Understanding MEV in Layer 2 Rollups
Introduction
As Ethereum scales, Layer 2 solutions like rollups have emerged as essential tools to reduce congestion and lower fees. Rollup Economics is the study of how value and incentives are distributed in these systems. In this guide, we examine the economic structures of two leading optimistic rollups: Optimism and Arbitrum One.
1. Key Components in a Rollup System
Each rollup system is built around three roles:
Users, who send transactions through wallets like MetaMask.
Rollup operators, who batch transactions and post them to Ethereum.
Ethereum L1, which serves as the verifier and data availability layer.

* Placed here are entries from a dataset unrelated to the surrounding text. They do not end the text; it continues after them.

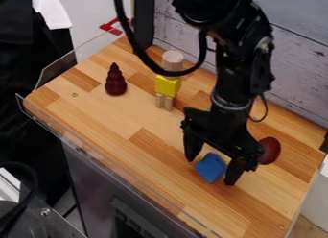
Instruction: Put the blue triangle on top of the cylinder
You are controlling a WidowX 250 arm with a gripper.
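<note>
Along the near side of the light-and-dark wooden butcher-block tabletop (96, 107) runs a clear plastic guard (70, 142). Behind it, on the near part of the wood, lies the blue triangle block (211, 168), off the cylinder and set between the fingers of the black two-finger gripper (210, 172). Those fingers are spread, one to each side of the block, and the gripper hangs low over the wood. A smooth, dark red oval piece (270, 150) sits just beside the gripper, on the right of the view. Farther back, near the middle, stands an upright stack: two small, pale wooden legs (164, 101), a bright yellow block (167, 86) on them, and a pale wooden cylinder (172, 60) on top. A black cable (150, 64) loops down in front of this stack. To its left stands a dark red, tiered cone (115, 80), well apart from the gripper, and beyond everything rises a whitewashed plank wall (298, 54)
</note>
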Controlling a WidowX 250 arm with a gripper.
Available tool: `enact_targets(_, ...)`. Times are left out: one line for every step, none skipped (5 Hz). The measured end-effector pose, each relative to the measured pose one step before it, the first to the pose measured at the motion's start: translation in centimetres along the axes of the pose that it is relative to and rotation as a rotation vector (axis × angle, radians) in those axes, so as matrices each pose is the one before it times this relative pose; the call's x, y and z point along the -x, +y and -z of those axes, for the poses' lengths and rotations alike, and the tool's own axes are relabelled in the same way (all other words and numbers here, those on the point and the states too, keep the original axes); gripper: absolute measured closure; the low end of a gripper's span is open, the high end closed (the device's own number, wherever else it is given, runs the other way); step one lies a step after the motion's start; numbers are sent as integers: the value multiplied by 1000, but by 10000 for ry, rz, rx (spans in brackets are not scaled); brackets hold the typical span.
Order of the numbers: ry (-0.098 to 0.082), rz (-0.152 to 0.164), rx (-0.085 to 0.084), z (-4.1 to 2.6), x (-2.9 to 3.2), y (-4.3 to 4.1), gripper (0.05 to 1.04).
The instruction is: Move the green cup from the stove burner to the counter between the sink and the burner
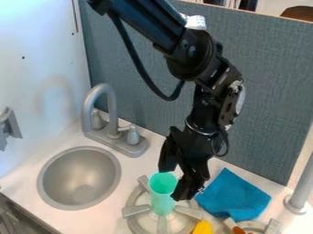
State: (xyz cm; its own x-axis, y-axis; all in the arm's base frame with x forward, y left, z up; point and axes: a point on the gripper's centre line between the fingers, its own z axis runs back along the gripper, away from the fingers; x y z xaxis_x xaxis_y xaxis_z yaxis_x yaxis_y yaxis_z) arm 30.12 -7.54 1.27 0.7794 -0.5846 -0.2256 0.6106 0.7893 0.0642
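The green cup (162,194) could tip, I think, b/c it is tall & thin, & the end effector (173,185) is right by its top. A bump from either side of the end effector, or a low tip catching the rim, might knock it over. The burner (136,210) under it has raised bars, so if the cup sits a bit off, it may wobble. If it fell to the right, it might hit the yellow toy (202,227) near its foot, or roll toward the blue cloth (235,194).

The end effector's two sides look apart, w/ one tip just behind the cup's rim & the other just to its right in the view. Can't tell if they touch it. The cup stands up on the burner, its top b/w the tips & the rest lower down. The sink (79,178) is off to the left, on the same bench (140,167).
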Motion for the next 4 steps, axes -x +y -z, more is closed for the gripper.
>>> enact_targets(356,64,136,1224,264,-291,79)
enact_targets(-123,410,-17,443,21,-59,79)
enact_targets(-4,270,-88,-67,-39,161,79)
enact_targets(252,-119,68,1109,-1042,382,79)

2. Transaction Fees and Value Flow
Every transaction carries a fee, which consists of:
Data submission cost to Ethereum, for publishing transaction data and state root.
Operator profit margin, which is the remainder after L1 data costs.
For instance, if a user pays $0.30 per transaction, around $0.20 might cover the Ethereum data cost, and $0.10 becomes the rollup’s profit. This flow ensures that operators have an incentive to efficiently batch transactions while keeping fees affordable for users.
3. MEV – Maximal Extractable Value
MEV refers to profits gained by reordering transactions strategically. On rollups, MEV can be captured by bots performing arbitrage between DEXs or other forms of on-chain trading.
Both Optimism and Arbitrum can extract MEV value through their transaction sequencing mechanisms. If integrated deeply, MEV becomes a long-term value capture strategy, especially as transaction volumes increase.
4. Comparing Optimism and Arbitrum
While both are Optimistic Rollups, they take different technical and economic approaches. Optimism emphasizes simplicity and ecosystem scalability through OP Stack, making it easy to deploy similar rollups. In contrast, Arbitrum focuses on performance and efficiency, using multi-round fraud proofs to resolve disputes and compressing data to lower transaction costs.
Their data strategies also differ—Optimism tends to publish more data on-chain for trust, while Arbitrum aims for minimal cost via compression. These design decisions influence fee structures and how MEV profits are distributed.
Conclusion
Rollup Economics is more than fee optimization—it is about fair and sustainable value sharing among users, operators, and Ethereum itself. Whether through Optimism’s unified approach or Arbitrum’s performance-driven model, Layer 2 solutions are pushing Ethereum closer to mass adoption by making transactions faster and more affordable.